The nuclear factor-κB family has been reported to be a substrate of SIRT1 and to be associated with inflammation. Much evidence has shown that the acetylation of P65 at lysine residues (particularly at 310) is required for the full transactivation of P65. Since SIRT1 expression was found to be decreased in GD patients, we examined whether the NF-κΒ pathway is activated in GD patients. Interestingly, P65-NF-κΒ was found to be located in the nucleus, which is evidence of active NF-κΒ signaling in PBMCs isolated from GD patients (Fig. 2A). Then, we used Western blotting to determine the main regulators of the NF-κΒ signaling pathway in GD patients and HCs. We found that the level of acetylated-P65 (ac-P65) was increased in GD patients. In addition, the expression of the IκB – an inhibitor of NF-κΒ – was decreased in GD patients (Fig. 2B, Supplementary Fig. 3). Finally, to further confirm whether the NF-κΒ pathway is involved in the pathogenesis of GD, we examined the levels of TNF-α, IL-6, IL-8 and MCP1 in the peripheral blood of the GD patients. The mRNA levels of TNF-α (Fig. 2C), IL-6 (Fig. 2D), IL-8 (Fig. 2E) and MCP1 (Fig. 2F) in GD patients were significantly higher than those in HCs. Furthermore, GD patients showed much serum-higher protein levels of TNF-α (Fig. 2G), IL-6 (Fig. 2H), IL-8 (Fig. 2I) and MCP1 (Fig. 2J) than HCs. These findings indicate that the NF-κΒ signaling pathway appears to be activated in GD patients.

Figure 2

NF-κΒ signaling pathway is activated in GD patients. (A) Immunofluorescence of PBMCs with P65 (red) and DAPI (blue) (n = 5). Scale bars, 20 μm. (B) Western blotting analysis of key molecules of the NF-κB pathway in GD patient and HC PBMCs. (C–F) The mRNA expression of TNF-α (C), IL-6 (D), IL-8 (E) and MCP1 (F) was measured by qRT-PCR in GD patient (n = 51) and HC (n = 30) PBMCs. (G–J) The serum levels of TNF-α (G), IL-6 (H), IL-8 (I) and MCP1 (J) were measured by ELISA in the patients with GD (n = 51) and HCs (n = 30). GD, Graves’ disease; HC, healthy control. Data represent means ± s.e.m. *P < 0.05, **P < 0.01, ***P < 0.001.

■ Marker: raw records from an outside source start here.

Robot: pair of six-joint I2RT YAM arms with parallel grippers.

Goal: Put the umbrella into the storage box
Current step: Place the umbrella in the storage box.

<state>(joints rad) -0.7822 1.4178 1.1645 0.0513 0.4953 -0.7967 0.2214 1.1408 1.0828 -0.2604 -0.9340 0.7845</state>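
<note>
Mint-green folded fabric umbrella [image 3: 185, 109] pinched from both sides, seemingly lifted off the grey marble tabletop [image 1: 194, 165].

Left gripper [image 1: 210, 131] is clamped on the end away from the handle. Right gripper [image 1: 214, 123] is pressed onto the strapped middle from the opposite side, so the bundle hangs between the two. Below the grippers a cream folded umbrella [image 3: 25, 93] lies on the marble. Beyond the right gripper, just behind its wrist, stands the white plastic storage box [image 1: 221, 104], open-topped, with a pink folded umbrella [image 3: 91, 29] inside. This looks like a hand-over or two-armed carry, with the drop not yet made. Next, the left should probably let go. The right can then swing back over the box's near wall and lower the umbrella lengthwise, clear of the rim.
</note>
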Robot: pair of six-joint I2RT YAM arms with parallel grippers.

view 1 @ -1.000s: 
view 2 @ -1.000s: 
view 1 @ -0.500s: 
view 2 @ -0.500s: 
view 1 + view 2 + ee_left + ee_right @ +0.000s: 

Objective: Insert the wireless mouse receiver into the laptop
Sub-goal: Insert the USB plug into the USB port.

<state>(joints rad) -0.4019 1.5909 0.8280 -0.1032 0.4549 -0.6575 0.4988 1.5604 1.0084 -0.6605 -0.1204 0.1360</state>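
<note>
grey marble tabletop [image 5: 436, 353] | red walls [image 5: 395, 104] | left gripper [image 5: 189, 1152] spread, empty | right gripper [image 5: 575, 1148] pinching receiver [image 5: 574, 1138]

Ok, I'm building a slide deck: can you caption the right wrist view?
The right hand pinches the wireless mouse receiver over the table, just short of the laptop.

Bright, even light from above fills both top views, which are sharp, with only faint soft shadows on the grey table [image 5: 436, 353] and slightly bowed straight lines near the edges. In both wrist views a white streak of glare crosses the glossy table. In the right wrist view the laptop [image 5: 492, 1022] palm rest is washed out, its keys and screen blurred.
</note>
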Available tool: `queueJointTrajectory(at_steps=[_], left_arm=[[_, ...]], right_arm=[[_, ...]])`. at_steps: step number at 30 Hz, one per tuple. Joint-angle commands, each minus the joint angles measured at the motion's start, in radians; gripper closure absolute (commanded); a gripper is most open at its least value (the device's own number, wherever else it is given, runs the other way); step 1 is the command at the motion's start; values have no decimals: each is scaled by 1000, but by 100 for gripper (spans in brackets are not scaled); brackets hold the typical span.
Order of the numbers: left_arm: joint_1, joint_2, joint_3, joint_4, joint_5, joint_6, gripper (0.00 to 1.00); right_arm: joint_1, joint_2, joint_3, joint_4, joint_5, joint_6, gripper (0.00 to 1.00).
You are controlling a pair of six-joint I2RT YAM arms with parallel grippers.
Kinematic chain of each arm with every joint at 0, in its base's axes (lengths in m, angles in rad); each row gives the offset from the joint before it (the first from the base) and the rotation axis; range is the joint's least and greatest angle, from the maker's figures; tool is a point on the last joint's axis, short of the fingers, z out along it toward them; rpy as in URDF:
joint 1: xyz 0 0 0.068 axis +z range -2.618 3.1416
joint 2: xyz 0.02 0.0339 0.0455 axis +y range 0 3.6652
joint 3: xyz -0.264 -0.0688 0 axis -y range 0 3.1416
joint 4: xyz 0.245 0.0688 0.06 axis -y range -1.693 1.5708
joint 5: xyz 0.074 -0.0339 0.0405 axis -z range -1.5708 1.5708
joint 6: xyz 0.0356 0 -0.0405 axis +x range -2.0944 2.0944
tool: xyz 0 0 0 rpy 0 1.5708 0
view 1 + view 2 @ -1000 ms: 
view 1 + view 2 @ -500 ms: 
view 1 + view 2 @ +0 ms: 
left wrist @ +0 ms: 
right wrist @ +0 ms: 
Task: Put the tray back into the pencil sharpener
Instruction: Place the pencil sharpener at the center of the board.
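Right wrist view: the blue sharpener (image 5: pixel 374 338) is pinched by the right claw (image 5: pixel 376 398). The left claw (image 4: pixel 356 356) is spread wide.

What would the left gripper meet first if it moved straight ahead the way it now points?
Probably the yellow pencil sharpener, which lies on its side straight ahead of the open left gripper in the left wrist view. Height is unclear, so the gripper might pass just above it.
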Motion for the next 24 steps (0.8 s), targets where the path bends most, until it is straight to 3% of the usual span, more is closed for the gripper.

Correlations between the levels of SIRT1 and NF-κB-associated proinflammatory cytokines and chemokine in peripheral blood

Previous research has reported that SIRT1 deacetylates P65, inhibiting its transactivation in non-small-cell lung cancer (NSCLC) cell lines (Yeung ). To establish the relevance of these findings in GD patients, the relationships between the levels of SIRT1 and NF-κB-associated proinflammatory cytokines and chemokine in the peripheral blood were studied. An inverse correlation between SIRT1 mRNA expression and TNF-α (r = −0.455, P = 0.001, Fig. 3A), IL-6 (r = −0.423, P = 0.002, Fig. 3B), IL-8 (r = −0.440, P = 0.001, Fig. 3C) and MCP1 (r = −0.407, P = 0.003, Fig. 3D) mRNA expression was found in the GD patients. These results support the hypothesis that SIRT1 regulates the NF-κB pathway in GD patients.

Figure 3

Correlations between the levels of SIRT1 and NF-κB-associated proinflammatory cytokines and chemokine in peripheral blood. (A–D) The correlation between mRNA expression of TNF-α (A), IL-6 (B), IL-8 (C), MCP1 (D) and SIRT1 in 51 GD patients. GD, Graves’ disease.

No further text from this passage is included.